Example NodeJS Application
Note: While this is outdated, some of the takeaways are still valid. I hope to do a follow up - with the same idea using current proven practices and dependencies.
A mostly complete example for a monolith, which is also suitable for building “microservices”.
- Mocha used as test runner for both the Api and the frontend (frontend excluded from this repository). I would personally choose to use tap for the Api, and Jest for the Frontend. I dislike Jest for testing Node because of the changes made to the runtime. There are also issues with slow adoption of newer capabilities (because of the these changes)—eg: ESM
- Replacing the database with SQLite when testing has been a positive choice for fast development (TDD). Given the choice again I would opt to use an in-memory-tuned instance of the production database for integration testing.
- No workspaces.

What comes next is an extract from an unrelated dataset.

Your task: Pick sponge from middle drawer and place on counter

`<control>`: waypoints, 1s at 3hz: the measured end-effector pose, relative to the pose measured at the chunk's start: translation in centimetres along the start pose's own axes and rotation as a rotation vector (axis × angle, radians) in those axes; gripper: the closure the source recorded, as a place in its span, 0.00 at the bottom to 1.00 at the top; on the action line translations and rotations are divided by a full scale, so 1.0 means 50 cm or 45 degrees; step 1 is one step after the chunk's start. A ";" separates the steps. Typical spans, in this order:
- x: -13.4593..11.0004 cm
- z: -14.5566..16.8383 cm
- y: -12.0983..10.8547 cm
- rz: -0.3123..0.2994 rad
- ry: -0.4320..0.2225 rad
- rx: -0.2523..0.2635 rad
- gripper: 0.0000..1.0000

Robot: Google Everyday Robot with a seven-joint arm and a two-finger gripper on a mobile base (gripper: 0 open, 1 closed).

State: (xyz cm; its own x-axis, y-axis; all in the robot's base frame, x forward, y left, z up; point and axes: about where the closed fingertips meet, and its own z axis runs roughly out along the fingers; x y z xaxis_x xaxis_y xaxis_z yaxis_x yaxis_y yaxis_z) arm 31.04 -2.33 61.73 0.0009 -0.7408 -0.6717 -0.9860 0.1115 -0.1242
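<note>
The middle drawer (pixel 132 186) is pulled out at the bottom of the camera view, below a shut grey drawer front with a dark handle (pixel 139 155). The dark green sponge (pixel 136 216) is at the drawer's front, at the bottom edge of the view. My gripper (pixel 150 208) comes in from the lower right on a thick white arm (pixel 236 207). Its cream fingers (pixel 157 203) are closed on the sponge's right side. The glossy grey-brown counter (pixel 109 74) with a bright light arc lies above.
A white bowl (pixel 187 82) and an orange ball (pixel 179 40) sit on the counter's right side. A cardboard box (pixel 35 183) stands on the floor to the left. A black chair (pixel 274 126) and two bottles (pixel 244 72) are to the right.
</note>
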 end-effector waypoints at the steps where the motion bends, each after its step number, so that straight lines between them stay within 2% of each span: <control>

I ran into an issue with other developers NPM not working with the then new workspace feature (NPM @ 7). Yarn would have worked for this, as well as PNPM.
- Hygen for generating code based on
ejs
templates - copy-template-dir or similar. - CLI came after most of the application and web interface was complete. Nowadays I would build the CLI in parallel with the application logic. This benefits development by not having to remember REPL commands or building out administration UIs.

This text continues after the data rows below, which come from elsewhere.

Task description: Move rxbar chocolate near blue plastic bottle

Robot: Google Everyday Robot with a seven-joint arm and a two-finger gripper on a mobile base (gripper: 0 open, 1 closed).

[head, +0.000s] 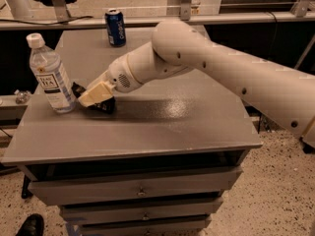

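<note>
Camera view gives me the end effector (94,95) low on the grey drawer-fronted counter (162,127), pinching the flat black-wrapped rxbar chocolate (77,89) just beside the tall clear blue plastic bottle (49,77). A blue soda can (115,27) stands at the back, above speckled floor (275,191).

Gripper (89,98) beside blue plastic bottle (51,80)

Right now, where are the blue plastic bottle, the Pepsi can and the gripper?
blue plastic bottle (50,80): camera view, on its white label.
Pepsi can (115,28): camera view, middle of its blue side.
gripper (92,96): camera view, its cream tip, beside the bottle's base.
</note>
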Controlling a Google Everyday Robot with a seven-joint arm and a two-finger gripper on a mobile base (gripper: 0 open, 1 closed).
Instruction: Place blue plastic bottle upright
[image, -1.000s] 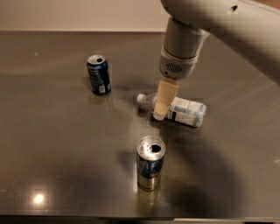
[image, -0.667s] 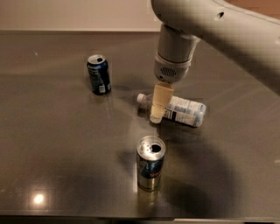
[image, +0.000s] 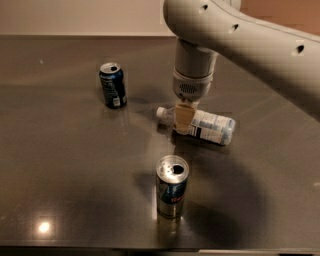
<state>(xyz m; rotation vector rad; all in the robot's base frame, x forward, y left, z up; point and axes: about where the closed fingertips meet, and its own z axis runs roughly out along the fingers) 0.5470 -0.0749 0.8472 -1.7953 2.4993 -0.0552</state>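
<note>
Dark grey glossy tabletop, pale wall along the far edge.

- Blue plastic bottle lies flat on its side near table centre. Long axis runs roughly 10-to-4 o'clock: white cap at the 10 end, base at the 4 end.
- Gripper hangs straight down from the arm, at the bottle's shoulder just behind the cap. It overlaps the bottle in view, and contact looks likely but isn't certain. Can't tell if it's open, closed or gripping.
- Key relation: the tool sits at the neck end, crosswise to the long axis, with most of the body trailing off toward 4 o'clock. My read is that uprighting means swinging the base down around that neck grip, so the base end needs room.
- Dark blue soda can is upright at 10 o'clock from the bottle, well apart and beyond the cap end.
- Silver-and-blue slim can is upright at 6 o'clock from the gripper, near but not touching. It's the closest obstacle, so I'd avoid swinging toward the front edge.
- Task not done, since the bottle is horizontal.
</note>
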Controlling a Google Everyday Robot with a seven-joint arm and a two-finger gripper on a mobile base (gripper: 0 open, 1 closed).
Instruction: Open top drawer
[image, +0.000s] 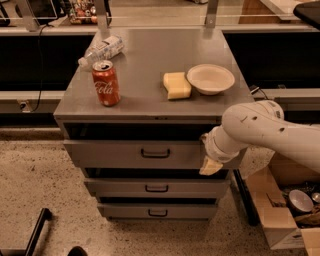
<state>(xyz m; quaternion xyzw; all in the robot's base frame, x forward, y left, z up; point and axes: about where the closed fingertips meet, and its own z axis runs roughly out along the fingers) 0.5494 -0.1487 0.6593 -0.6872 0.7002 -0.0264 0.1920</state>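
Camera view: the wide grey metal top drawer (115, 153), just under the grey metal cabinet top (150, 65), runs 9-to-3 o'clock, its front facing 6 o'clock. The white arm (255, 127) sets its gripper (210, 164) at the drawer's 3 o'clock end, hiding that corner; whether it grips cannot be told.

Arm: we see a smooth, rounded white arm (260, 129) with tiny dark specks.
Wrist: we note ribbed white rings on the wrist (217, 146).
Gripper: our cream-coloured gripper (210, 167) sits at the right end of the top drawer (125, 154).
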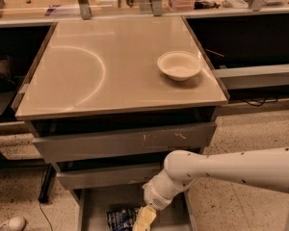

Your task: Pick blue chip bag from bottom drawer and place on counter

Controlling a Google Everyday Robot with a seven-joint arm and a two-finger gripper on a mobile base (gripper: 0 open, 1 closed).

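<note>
The blue chip bag (122,219) lies on the floor of the open bottom drawer (98,203), at the bottom edge of the camera view. My white arm reaches in from the right and down into the drawer. My gripper (144,219), with yellowish fingers, is right at the bag's right side and partly cut off by the frame edge. The beige counter (111,66) with a curved arc mark is above.
A white bowl (179,65) sits on the counter's right side. Two grey drawer fronts (125,141) stand above the bottom drawer, the upper one scratched. A wooden shelf with clutter runs along the back. A shoe (9,224) is at the lower left on the speckled floor.
</note>
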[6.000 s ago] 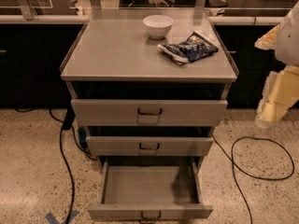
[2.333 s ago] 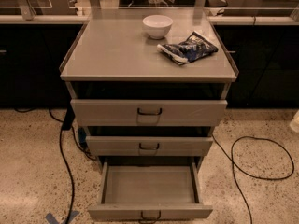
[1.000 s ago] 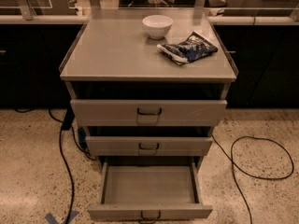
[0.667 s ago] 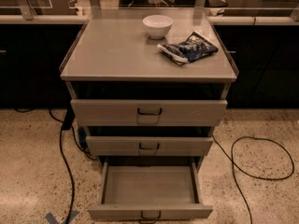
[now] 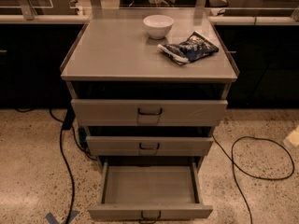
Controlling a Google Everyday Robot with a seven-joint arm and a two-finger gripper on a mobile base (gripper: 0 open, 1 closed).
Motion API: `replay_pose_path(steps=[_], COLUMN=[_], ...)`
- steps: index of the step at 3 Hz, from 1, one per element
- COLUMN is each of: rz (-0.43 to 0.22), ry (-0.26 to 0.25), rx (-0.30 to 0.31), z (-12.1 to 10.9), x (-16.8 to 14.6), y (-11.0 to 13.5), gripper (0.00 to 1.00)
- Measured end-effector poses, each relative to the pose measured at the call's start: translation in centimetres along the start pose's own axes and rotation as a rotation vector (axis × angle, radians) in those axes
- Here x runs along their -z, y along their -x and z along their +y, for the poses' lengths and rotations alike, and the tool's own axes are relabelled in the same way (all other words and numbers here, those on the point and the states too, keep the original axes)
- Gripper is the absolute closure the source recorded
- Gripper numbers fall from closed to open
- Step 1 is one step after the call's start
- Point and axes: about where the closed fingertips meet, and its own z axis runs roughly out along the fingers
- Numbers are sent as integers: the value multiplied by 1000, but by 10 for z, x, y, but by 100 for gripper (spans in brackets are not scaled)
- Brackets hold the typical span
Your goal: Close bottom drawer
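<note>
The bottom drawer (image 5: 149,186) of the grey-beige cabinet is pulled far out toward me. Its shallow tray is empty, and the small dark loop handle (image 5: 150,214) sits on the low front panel at the lower edge of the view. The middle drawer (image 5: 149,146) and the top drawer (image 5: 149,112) stand slightly out from the frame. Only a pale yellowish bit of my gripper (image 5: 294,136) shows at the right edge, over the floor, far to the right of the drawers and touching nothing.
A white bowl (image 5: 158,25) and a blue snack bag (image 5: 189,48) lie on the cabinet top (image 5: 117,50). Black cables run over the speckled floor at the left (image 5: 63,148) and loop at the right (image 5: 254,160). Blue tape (image 5: 60,217) marks the floor. Dark counters stand behind.
Six seconds ago the arm and gripper stood large at the right edge; they have pulled back to the right. Over the last second nothing has visibly moved. The drawers are unchanged.
</note>
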Motion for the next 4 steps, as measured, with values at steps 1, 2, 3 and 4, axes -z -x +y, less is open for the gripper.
replay_pose_path(steps=[1, 2, 3, 4], rz=[40, 73, 107, 120], ry=[73, 167, 299, 295], rx=[-4, -8, -44, -49], z=[13, 28, 44, 45], x=[-36, -66, -95, -99], y=[-9, -15, -22, -22], gripper=[0, 0, 0, 0])
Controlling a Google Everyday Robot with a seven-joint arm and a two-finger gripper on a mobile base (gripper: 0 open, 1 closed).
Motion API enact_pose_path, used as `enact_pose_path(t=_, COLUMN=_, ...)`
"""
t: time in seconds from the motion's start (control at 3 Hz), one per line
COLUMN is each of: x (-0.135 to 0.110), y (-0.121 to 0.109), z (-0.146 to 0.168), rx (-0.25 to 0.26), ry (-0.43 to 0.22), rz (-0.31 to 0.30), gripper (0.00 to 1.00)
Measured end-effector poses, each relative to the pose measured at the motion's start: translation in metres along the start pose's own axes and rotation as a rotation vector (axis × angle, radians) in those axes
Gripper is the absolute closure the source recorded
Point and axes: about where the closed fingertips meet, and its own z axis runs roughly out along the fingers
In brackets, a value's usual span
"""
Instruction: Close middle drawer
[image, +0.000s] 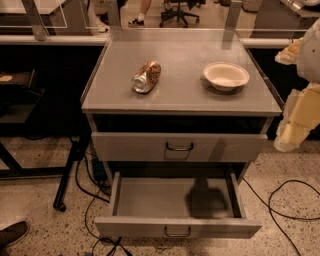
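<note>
Clearly open: the middle drawer (165, 197), pulled well out of the cabinet (190, 95) toward the camera, lying down and to the left of the gripper (289, 136) and well apart from it. Nothing showing inside but a shadow on the grey floor; at the near end, a low front panel with a small wire handle (177, 231) at its centre. Needs a straight push back along its rails, so that front panel looks like the natural face to press. Just above and farther back, left of the gripper at about its height: a taller drawer front (130, 146) with a larger handle, sitting nearly flush. Up and left of the gripper, on the cabinet top: a crushed can (146, 76) on its side and a pale bowl (226, 75) upright, apart from each other, neither in the drawer's path. At the right edge of the view, beside the cabinet's right corner, hangs the gripper, touching nothing, probably held out there to stay clear of the open drawer before an approach. Cannot tell whether open or closed. Below the gripper, cables (270, 207) on the speckled floor near the drawer's right corner.
</note>
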Motion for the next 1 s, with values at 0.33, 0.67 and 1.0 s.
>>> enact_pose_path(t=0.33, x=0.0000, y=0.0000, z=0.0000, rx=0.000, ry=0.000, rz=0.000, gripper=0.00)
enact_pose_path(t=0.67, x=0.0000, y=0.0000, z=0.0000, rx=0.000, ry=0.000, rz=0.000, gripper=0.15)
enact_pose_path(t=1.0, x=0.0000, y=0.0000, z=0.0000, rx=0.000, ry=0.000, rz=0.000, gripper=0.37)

The repository contains app-example-requests.paw
and app-example-requests-postman.json
for interacting with the api through Paw or Postman.
Repo: app-example
Readme in repository has in-depth documentation on the organization, cli, code generation, testing, database.

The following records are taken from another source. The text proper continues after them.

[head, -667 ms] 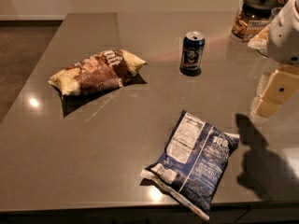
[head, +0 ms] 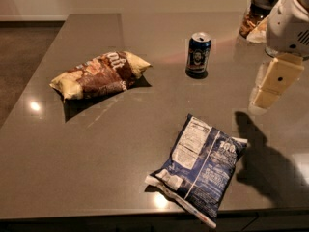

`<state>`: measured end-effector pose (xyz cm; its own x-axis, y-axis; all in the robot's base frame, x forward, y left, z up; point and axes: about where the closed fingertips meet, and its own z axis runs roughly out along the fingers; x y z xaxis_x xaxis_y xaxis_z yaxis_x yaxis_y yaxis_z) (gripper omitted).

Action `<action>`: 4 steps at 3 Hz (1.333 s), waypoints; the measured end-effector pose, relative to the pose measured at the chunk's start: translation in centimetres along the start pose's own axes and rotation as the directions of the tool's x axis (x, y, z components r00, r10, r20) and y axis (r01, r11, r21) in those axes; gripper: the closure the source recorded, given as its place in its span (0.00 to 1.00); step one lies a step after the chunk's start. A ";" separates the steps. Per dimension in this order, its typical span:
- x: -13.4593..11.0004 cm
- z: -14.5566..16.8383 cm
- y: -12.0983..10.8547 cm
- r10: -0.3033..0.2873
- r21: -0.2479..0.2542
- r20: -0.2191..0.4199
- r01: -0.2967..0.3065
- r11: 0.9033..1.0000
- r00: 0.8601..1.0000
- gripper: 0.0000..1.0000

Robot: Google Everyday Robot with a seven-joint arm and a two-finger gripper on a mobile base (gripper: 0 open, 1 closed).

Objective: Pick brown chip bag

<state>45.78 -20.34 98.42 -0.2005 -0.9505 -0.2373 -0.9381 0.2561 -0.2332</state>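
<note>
The one camera view looks down on a dark grey table (head: 120,144). The brown chip bag (head: 99,75) lies flat on the left side of it, puffed and crinkly, with a brown middle and pale ends, and nothing touches it. A blue can (head: 198,54) stands upright to its right, well apart from it. A dark blue bag (head: 200,168) lies near the front edge, and a jar (head: 258,13) with a dark lid stands in the far right corner.

The gripper (head: 270,86) hangs above the right side of the table under the arm's white housing (head: 289,23), far from the brown bag, with the can between them. Whether the claw is spread or pressed together cannot be told; it holds nothing visible.

I judge the task barely begun: the reach across, the descent, the grasp and the lift are all left to do.
</note>
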 end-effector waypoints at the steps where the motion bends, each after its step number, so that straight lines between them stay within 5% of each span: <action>1: -4.2 0.7 -2.5 -0.022 -0.017 0.066 0.024 1.000 0.998 0.00; 3: -15.5 3.7 -6.7 -0.070 -0.013 0.210 0.074 0.997 0.975 0.00; 4: -19.9 7.7 -8.0 -0.072 -0.013 0.231 0.078 0.997 0.970 0.00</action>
<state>59.41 -2.17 97.77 -0.0612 -0.9001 -0.4313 -0.9545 0.1792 -0.2385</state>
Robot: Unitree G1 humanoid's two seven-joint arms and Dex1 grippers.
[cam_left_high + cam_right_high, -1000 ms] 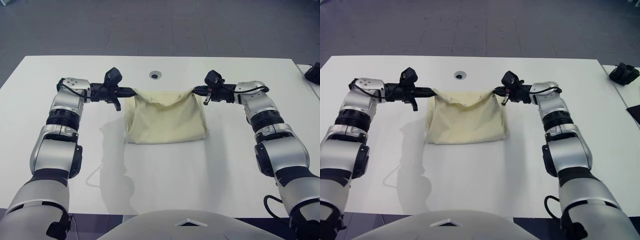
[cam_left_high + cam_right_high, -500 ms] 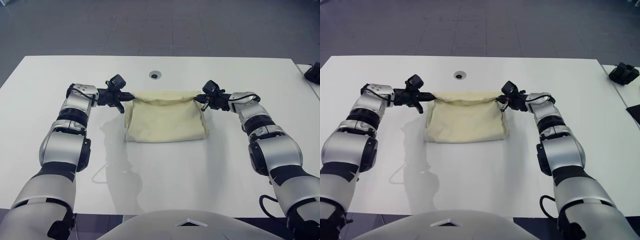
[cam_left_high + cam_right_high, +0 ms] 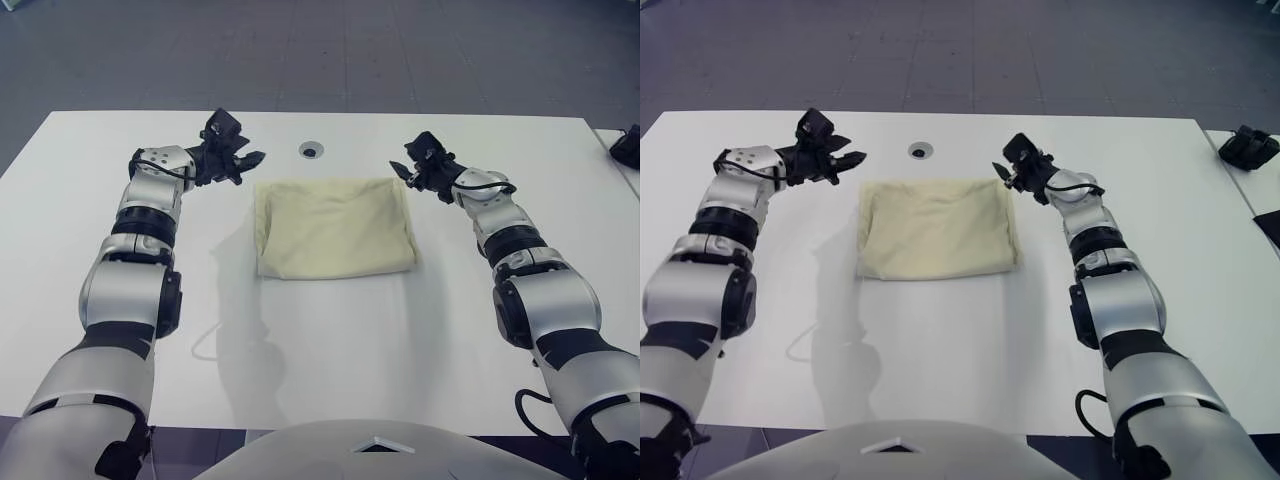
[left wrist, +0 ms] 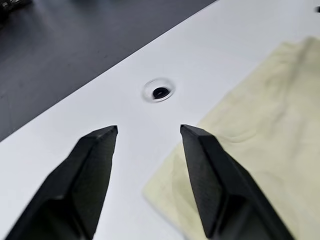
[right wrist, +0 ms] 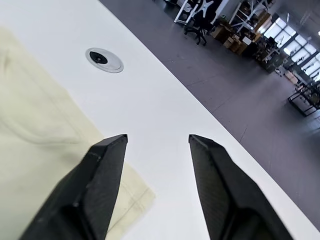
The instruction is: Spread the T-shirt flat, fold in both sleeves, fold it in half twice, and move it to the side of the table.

# Install modules for each area of the application
$ npm run setup
# Add required keyvalues to .env
# starting the application will inform you what required values are missing
# you can use the following
JWT_SECRET=supersecret
DB_CLIENT=mysql
DB_USER=root
DB_PASSWORD=root
DB_DATABASE=app
DB_HOST=127.0.0.1
DB_PORT=3306
TEST_DB_CLIENT=sqlite3
TEST_DB_FILENAME=:memory:
TEST_DB_POOL_MIN=1
TEST_DB_POOL_MAX=1
# Setup Database
# if you don't have a local MySQL install, you can use the docker compose file included in this project to set up quickly.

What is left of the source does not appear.